This is the hardest post I’ve written.
Competition is often touted as the most efficient way to get best results. Typically its proponents do not mention why it is efficient*.
Sometimes it motivates people to do their best. But when the motivation originates from fear of losing rather than intrinsic motivation for winning, it burns up psychological/emotional resources that are not reflected by anything immediately observable or measurable.
Sometimes it gets its efficiency from externalizing costs to competitors. When not all win, but all used resources (psychological/emotional, but also work time, opportunities, etc.) to try to win, the organizer of the competition only pays the winners, and the losers bear their costs themselves.
Academia uses both of these.
Science would be better if scientists did the best they could do because they wanted to, and did not take the safest course because they were afraid (see replication crisis).
Academia would be better if it did not make academics burn up resources that should be used for something else than competing meaninglessly. In many – maybe most – cases, the funders burn up more resources from the whole population of competitors than they give out to the winners. And despite all this waste, we have no evidence that the function of distributing the resources (funding, positions) to scientists is better than random.
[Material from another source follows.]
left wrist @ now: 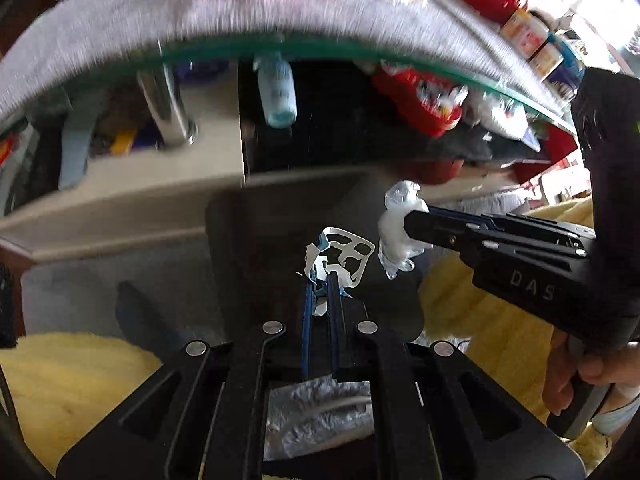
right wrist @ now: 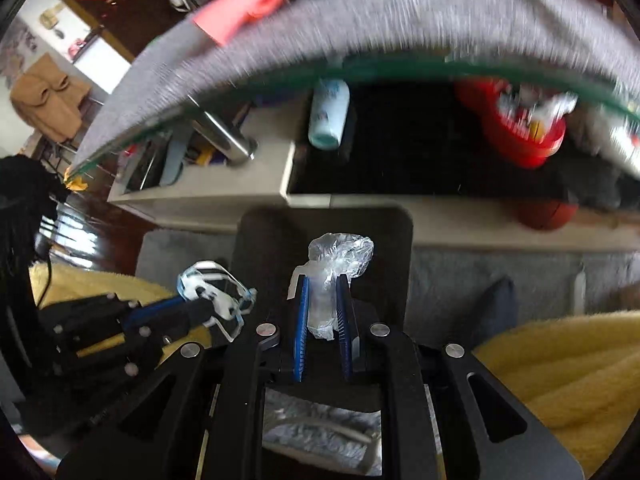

I would be better if my self-worth was not so integrally tied to being a researcher, that when the soul-crushing competition for funding takes away my resources – the resources that I use at least partly on the expense of my family, because they appreciate that science is important to me – from actually doing research, I feel like I’m not doing enough.
This post was not neutral, nor well sourced. I’m bitter, and depressed, and burnt out, and now starting a sick leave because of that. I have a strong passion for science, but the competition in academia is actively keeping me from doing science.
*) When it is – it is entirely dependent on how the competition is arranged whether the efficiency is actually directed at what is really wanted. You get what you measure, etc.